WORK INSTRUCTIONS: Output the listing exactly, leaving out no line.

RECORDED INFORMATION:
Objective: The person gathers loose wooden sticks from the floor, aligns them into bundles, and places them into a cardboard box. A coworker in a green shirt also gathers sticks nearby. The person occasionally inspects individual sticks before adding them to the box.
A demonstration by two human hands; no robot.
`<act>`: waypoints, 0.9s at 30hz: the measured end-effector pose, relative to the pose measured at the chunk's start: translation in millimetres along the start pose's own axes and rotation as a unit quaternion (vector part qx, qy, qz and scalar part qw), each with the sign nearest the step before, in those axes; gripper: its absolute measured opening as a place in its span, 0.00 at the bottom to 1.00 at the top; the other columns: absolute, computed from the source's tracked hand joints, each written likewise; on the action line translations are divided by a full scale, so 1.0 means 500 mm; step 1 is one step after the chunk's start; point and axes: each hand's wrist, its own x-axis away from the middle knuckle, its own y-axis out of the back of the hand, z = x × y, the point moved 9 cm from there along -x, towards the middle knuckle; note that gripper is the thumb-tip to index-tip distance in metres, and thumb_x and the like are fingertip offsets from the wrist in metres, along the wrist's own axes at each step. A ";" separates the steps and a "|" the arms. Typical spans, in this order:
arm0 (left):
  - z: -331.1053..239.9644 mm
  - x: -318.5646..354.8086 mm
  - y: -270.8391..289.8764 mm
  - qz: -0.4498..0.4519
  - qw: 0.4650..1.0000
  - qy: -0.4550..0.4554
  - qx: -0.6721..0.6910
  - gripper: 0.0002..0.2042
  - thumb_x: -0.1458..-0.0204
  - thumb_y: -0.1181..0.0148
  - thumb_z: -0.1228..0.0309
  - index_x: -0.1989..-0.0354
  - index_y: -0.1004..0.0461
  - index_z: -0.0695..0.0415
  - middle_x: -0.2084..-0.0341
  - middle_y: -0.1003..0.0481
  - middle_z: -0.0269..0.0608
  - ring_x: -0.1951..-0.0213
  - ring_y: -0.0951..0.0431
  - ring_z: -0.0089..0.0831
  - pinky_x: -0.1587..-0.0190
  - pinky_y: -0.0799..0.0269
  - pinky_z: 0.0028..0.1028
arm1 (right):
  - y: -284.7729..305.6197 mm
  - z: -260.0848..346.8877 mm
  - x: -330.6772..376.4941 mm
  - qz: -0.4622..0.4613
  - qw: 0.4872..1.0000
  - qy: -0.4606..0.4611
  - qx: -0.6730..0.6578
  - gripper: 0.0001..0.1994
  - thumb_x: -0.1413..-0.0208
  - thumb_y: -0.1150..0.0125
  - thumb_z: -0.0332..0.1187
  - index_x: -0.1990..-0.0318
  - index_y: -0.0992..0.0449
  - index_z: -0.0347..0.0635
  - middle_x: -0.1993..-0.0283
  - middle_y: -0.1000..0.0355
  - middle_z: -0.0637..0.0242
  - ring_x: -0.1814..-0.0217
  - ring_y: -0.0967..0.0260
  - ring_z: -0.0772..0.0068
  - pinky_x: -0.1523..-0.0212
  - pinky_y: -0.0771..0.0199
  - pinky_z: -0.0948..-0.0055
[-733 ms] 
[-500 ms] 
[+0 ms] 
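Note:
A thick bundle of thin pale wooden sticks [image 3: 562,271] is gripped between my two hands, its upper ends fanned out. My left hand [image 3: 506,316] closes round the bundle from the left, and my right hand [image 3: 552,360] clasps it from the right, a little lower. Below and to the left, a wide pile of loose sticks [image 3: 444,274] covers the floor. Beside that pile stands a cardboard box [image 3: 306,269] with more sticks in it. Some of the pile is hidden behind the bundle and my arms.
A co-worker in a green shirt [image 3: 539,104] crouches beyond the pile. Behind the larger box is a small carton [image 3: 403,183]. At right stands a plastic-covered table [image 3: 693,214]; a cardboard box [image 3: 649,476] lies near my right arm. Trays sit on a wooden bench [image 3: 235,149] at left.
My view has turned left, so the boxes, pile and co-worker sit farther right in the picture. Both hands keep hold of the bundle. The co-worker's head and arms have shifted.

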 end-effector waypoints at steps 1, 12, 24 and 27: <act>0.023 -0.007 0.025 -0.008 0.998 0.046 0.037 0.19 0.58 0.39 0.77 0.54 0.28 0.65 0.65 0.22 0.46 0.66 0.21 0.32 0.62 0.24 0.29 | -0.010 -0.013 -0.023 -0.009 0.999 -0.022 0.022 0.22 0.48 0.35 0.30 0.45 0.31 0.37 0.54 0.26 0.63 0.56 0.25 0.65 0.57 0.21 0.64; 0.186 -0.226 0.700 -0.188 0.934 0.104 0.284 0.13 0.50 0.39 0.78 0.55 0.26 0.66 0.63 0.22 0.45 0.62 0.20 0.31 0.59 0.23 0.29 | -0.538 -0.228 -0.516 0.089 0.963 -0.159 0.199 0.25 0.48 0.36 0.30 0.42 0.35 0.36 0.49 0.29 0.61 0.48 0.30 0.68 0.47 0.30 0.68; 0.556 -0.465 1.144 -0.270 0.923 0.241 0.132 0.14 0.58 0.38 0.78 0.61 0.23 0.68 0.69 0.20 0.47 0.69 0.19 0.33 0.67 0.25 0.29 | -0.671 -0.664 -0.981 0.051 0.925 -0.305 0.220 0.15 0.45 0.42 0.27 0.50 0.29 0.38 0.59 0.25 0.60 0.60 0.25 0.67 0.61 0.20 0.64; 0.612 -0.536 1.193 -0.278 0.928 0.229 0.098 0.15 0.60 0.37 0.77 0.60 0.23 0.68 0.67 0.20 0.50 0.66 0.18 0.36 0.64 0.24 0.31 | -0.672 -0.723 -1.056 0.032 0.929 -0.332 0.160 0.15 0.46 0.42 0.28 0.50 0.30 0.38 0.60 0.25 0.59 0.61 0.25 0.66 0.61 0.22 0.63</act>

ANSWER TO THIS EXERCISE:
Objective: The person gathers loose wooden sticks from the floor, aligns them into bundles, and places them into a cardboard box. A coworker in a green shirt also gathers sticks nearby. The person occasionally inspects individual sticks before adding them to the box.
A demonstration by two human hands; no robot.
`<act>`: waypoints, 0.9s at 30hz: the measured end-effector pose, relative to the pose measured at the chunk's start: translation in millimetres along the start pose's own axes and rotation as a unit quaternion (vector part qx, qy, qz and scalar part qw), each with the sign nearest the step before, in those axes; gripper: its absolute measured opening as a place in its span, 0.00 at the bottom to 1.00 at the top; the other columns: absolute, computed from the source's tracked hand joints, each written likewise; on the action line translations are divided by a full scale, so 1.0 means 500 mm; step 1 is one step after the chunk's start; point and axes: each hand's wrist, its own x-axis away from the middle knuckle, its own y-axis out of the back of the hand, z = x × y, the point moved 9 cm from there along -x, towards the middle knuckle; note that gripper is the thumb-tip to index-tip distance in metres, and thumb_x and the like are fingertip offsets from the wrist in metres, along the wrist's own axes at each step. A ";" separates the steps and a "|" the arms. Typical spans, in this order:
arm0 (left):
  - z: -331.1053..239.9644 mm
  - x: -318.5646..354.8086 mm
  - y: -270.8391..289.8764 mm
  - qz: -0.4498..0.4519
  - qw: 0.4650..1.0000
  - qy: -0.4550..0.4554
  - qx: -0.6721..0.6910
  - gripper: 0.0002..0.2042
  - thumb_x: -0.1458..-0.0204
  - thumb_y: -0.1181..0.0148
  - thumb_z: -0.1228..0.0309
  - index_x: -0.1989..-0.0354
  - index_y: -0.1004..0.0461
  - index_z: -0.0695..0.0415
  - middle_x: -0.2084..-0.0341
  - middle_y: -0.1003..0.0481
  - middle_z: -0.0269..0.0608
  - ring_x: -0.1951..-0.0213
  - ring_y: -0.0951..0.0431
  - ring_z: -0.0089..0.0831
  - pinky_x: -0.1587..-0.0190
  - pinky_y: -0.0799..0.0269
  - pinky_z: 0.0028..0.1028
arm1 (right):
  - y: -284.7729..305.6197 mm
  - z: -260.0848..346.8877 mm
  - x: -330.6772..376.4941 mm
  - qz: -0.4622..0.4613
  - qw: 0.4872..1.0000
  - qy: -0.4606..0.4611
  - qx: -0.6730..0.6578
  - gripper: 0.0001..0.1994
  - thumb_x: -0.1413..-0.0208
  - thumb_y: -0.1150..0.0125
  - thumb_z: -0.0332..0.1187
  - index_x: -0.1990..-0.0318
  - index_y: -0.0992..0.0449
  - index_z: -0.0347..0.0635
  - middle_x: -0.1993..-0.0283
  - middle_y: -0.1000..0.0355
  - middle_z: -0.0637..0.0242
  - ring_x: -0.1814..-0.0217
  - ring_y: -0.0967..0.0260
  - ring_z: -0.0772..0.0068
  - pinky_x: -0.1523..-0.0212
  - pinky_y: -0.0771..0.0199
  - pinky_z: -0.0948..-0.0055
[-733 ms] 
[-500 ms] 
[+0 ms] 
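Note:
A thick bundle of thin pale wooden sticks [image 3: 562,271] is gripped between my two hands, its upper ends fanned out. My left hand [image 3: 506,316] closes round the bundle from the left, and my right hand [image 3: 552,360] clasps it from the right, a little lower. Below and to the left, a wide pile of loose sticks [image 3: 444,274] covers the floor. Beside that pile stands a cardboard box [image 3: 306,269] with more sticks in it. Some of the pile is hidden behind the bundle and my arms.
A co-worker in a green shirt [image 3: 539,104] crouches beyond the pile. Behind the larger box is a small carton [image 3: 403,183]. At right stands a plastic-covered table [image 3: 693,214]; a cardboard box [image 3: 649,476] lies near my right arm. Trays sit on a wooden bench [image 3: 235,149] at left.
My view has turned left, so the boxes, pile and co-worker sit farther right in the picture. Both hands keep hold of the bundle. The co-worker's head and arms have shifted.
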
 end-effector waypoints at steps 1, 12, 24 and 27: <act>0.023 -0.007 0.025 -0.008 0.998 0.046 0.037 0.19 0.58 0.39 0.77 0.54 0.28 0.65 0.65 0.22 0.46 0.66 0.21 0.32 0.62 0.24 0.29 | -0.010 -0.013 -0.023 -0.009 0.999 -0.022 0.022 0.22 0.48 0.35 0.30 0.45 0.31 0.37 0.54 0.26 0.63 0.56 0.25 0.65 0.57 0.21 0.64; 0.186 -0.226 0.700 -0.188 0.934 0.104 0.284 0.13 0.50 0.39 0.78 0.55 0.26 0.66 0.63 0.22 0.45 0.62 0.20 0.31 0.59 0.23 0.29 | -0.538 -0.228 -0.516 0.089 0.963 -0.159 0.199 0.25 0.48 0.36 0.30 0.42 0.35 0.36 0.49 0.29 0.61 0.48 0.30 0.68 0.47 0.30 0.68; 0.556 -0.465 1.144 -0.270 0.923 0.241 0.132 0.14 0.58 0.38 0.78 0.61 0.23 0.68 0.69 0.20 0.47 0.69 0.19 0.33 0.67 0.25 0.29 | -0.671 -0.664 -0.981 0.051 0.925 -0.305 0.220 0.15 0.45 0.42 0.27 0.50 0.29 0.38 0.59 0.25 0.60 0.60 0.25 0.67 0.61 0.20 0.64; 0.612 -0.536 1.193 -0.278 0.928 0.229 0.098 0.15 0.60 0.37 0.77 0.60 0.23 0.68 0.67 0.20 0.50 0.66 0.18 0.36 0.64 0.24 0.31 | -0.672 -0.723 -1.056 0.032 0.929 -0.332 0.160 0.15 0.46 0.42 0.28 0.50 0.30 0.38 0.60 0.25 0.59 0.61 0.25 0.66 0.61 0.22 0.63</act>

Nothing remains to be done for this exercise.